Fino all’elezione di Piñera, lo scorso dicembre, il Cile è stato governato per un ventennio da una coalizione di centrosinistra e ha goduto di una crescita economica praticamente costante, tra il 6 e l’8 per cento all’anno. Nessuno ormai nega che le precedenti riforme liberiste di Pinochet hanno una parte dei merito. I governi democratici non le hanno cancellate, ma appena mitigate. Risale alla dittatura la famosa riforma delle pensioni, per esempio, poi copiata in tutto il mondo.

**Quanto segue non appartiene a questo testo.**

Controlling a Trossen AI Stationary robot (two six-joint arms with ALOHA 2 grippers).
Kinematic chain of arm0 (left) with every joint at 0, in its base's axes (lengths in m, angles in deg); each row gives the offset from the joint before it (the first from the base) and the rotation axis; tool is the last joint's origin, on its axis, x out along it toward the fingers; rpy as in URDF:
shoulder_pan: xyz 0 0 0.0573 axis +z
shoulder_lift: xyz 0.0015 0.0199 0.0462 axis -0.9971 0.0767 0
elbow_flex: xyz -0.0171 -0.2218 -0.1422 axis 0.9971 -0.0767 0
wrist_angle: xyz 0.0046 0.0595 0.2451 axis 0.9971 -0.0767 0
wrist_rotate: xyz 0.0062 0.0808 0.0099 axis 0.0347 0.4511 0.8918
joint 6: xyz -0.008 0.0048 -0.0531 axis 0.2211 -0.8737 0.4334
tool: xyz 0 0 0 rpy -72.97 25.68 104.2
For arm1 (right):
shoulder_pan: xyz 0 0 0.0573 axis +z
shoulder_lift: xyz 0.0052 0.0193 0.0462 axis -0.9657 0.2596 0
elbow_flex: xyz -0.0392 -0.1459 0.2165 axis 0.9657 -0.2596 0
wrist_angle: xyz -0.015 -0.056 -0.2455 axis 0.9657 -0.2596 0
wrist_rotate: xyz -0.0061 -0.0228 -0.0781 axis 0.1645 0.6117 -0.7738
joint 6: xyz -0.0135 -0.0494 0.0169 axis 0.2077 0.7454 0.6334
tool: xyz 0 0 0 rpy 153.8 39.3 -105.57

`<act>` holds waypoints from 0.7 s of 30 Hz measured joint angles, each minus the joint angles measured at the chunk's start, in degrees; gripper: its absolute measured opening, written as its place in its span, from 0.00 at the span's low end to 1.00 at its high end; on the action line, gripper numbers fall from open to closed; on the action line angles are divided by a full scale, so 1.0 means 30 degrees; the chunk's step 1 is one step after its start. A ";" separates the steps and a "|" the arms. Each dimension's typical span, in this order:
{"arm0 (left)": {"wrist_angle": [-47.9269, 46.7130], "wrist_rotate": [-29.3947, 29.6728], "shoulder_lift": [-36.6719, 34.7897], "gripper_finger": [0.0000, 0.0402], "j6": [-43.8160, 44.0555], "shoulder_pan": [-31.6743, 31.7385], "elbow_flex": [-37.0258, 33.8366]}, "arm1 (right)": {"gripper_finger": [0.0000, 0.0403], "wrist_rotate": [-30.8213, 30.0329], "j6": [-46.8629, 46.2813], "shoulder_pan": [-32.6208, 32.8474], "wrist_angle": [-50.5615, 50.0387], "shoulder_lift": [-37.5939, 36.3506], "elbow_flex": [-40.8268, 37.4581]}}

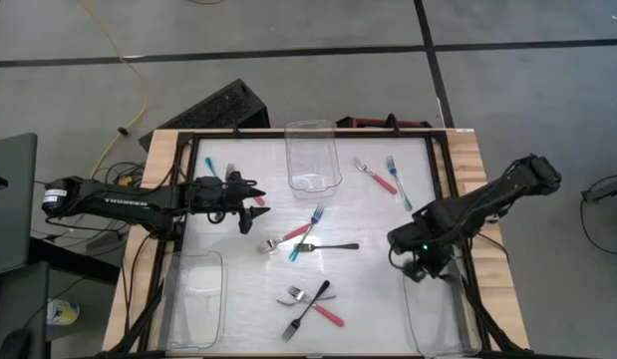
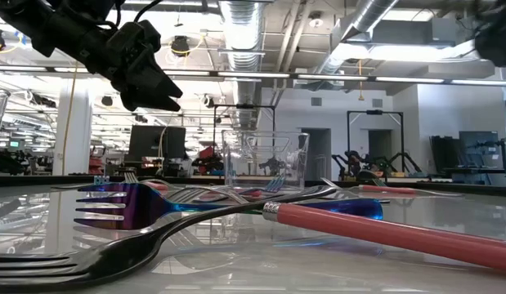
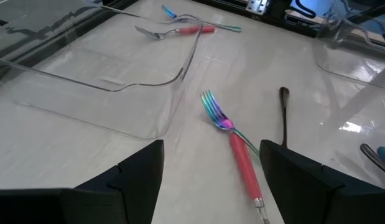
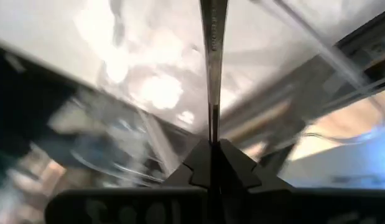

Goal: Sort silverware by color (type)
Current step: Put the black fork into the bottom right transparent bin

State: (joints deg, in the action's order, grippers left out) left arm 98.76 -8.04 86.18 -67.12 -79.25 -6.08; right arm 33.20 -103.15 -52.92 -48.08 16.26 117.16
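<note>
All-black fork [image 2: 138, 245] lies nearest on the counter [image 1: 373, 289], beside a red-handled metal fork [image 2: 383, 227]. Left tool [image 1: 256, 198] hovers open above the counter; right tool [image 1: 420, 265], over the right clear plastic bin [image 1: 438, 324], is clamped on a slim fork handle [image 4: 213, 56]. Clear rectangular bin [image 1: 312, 155] at far edge holds nothing.

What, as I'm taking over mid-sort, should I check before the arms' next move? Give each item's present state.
1. Left hand open and ready to pick: ok.
2. A target lined up for it: ok. The red-handled fork lies on the table just ahead, between its fingers.
3. That fork free of its neighbours: ok. The black handle beside it lies apart.
4. Right hand gripping firmly: ok. It is shut on a slender piece of silverware.
5. Colour of that held piece: cannot tell.
6. Right hand squarely above the right-hand bin: cannot tell. It sits near the bin's end.
</note>
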 joint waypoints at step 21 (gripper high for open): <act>0.0124 0.0057 0.0000 0.62 0.0022 0.0000 0.0000 | 0.29 -0.1681 -0.4321 0.1914 0.2141 0.0083 -0.0015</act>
State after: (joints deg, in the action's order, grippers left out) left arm 99.13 -7.87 86.18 -67.06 -79.25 -6.08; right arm 28.16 -116.11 -47.18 -41.66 16.51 117.12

Fu lanciata come solo si poteva fare con i generali al governo, senza discussioni e trattative con i lavoratori, ma è ancora lì. L’architetto di quel sistema si chiama José Piñera, ed è il fratello maggiore dell’ attuale presidente. La coincidenza non ha fatto gridare allo scandalo nell’ultima campagna elettorale. Il candidato del centrodestra ha potuto dimostrare di non aver nulla a che fare con il passato, e gli elettori gli hanno creduto.

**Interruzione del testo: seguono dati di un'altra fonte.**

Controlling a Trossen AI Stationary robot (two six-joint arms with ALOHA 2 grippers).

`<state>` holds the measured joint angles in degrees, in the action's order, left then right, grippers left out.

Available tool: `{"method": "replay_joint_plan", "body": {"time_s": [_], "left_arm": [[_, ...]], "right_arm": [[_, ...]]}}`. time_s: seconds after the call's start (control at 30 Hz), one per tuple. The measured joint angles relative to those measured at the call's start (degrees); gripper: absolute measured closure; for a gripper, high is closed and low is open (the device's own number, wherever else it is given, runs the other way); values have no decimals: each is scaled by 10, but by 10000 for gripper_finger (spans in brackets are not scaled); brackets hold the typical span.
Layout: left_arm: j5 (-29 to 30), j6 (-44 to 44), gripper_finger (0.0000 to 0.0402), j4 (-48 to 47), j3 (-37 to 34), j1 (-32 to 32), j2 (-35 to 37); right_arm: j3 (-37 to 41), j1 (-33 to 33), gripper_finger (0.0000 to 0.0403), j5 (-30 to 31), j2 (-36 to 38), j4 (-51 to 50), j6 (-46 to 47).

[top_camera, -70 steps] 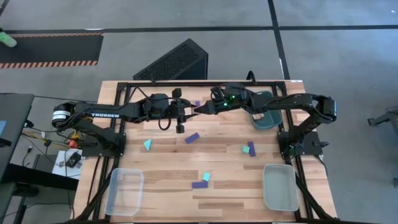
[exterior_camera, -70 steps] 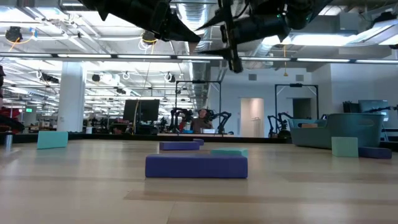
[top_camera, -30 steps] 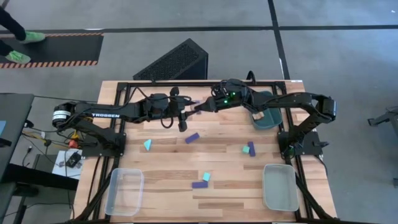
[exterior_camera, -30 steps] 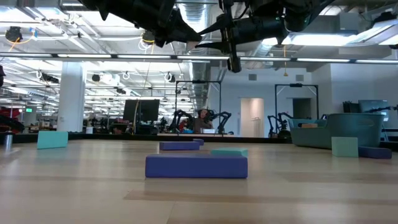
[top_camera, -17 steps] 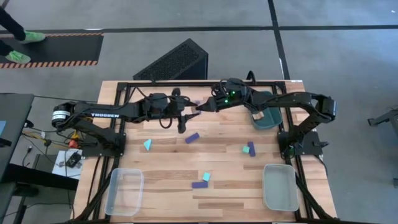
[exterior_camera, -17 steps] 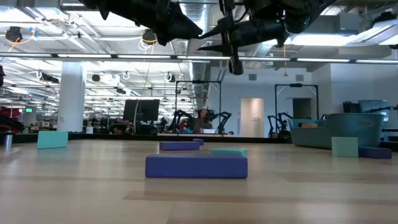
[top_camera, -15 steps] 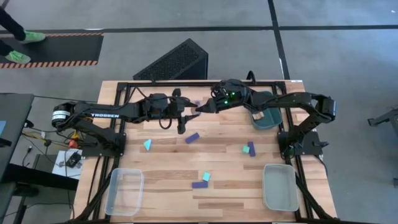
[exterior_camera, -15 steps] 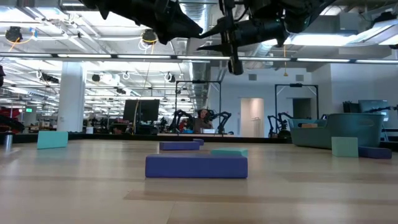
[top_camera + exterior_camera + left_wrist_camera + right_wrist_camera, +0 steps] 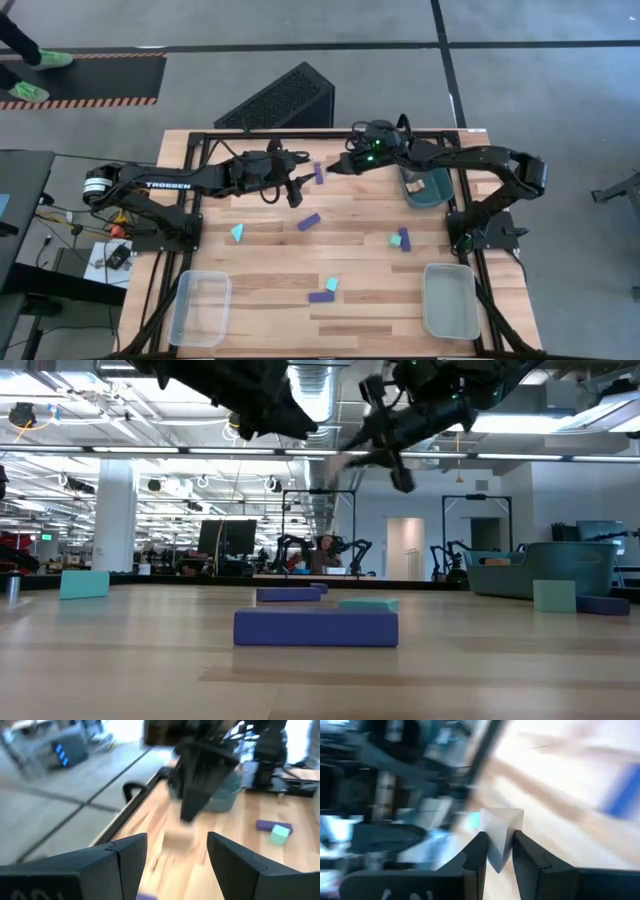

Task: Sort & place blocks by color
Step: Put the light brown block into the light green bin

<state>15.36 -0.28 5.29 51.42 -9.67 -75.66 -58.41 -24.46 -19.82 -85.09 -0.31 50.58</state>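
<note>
A: What's blurred nearest the right wrist camera?
B: A pale wooden wedge block (image 9: 501,837), pinched between the right gripper (image 9: 499,851) fingers at frame centre.
A: And farther off?
B: The left gripper (image 9: 176,851), fingers spread and empty, faces it; dark blue bar (image 9: 319,173) between them, upper centre.

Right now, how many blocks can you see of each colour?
Dark blue blocks: 4
Teal blocks: 3
Pale wood block: 1, held in the right pincer; what lies in the bin is unclear
Total: 8
</note>
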Motion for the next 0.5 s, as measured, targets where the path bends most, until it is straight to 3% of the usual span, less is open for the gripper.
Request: {"method": "replay_joint_plan", "body": {"time_s": [0.2,0.5], "left_arm": [[40,-102,193,-94,-1,-4,3],[40,-177,193,-151,-1,-35,3]], "right_arm": [[4,-36,310,137,91,-221,-102],[111,-98,311,254,236,-387,-84]]}}
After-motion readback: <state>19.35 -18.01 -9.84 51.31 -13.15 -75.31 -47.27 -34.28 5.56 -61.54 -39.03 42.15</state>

I cileni amano la politica e le discussioni, e il loro spirito critico non si farà offuscare dalla grande festa patriottica di queste ore. Vogliono che siano accertate le responsabilità dei proprietari della famosa miniera, e qualcuno si domanda se i 33 non potevano essere salvati prima, e con costi minori. Chiedono al governo che si verifichino gli standard di sicurezza in tutte le miniere del Paese e i diritti dei lavoratori. Come fecero all’indomani del devastante terremoto dello scorso febbraio. Mentre il mondo si stupiva di come un terremoto 8,8 Richter avesse provocato appena 500 morti, in Cile scoppiarono le polemiche sul ritardo e le colpe delle autorità nell’allerta tsunami. Il fatto che quasi nessuna abitazione costruita negli ultimi 20-30 anni abbia ceduto a una scossa così devastante venne invece dato per scontato. Perché questo è un Paese dove in genere le leggi si rispettano e i terremoti del passato sono serviti a qualcosa. Anno indimenticabile questo 2010 per il Cile. Avrebbe dovuto soltanto essere ricordato per i 200 anni dell’indipendenza, una festa da calendario. Invece ha avuto un cambio radicale in politica, un sisma devastante e adesso la saga dei minatori. In un modo e nell’altro, tutto gestito bene. Alla cilena, appunto.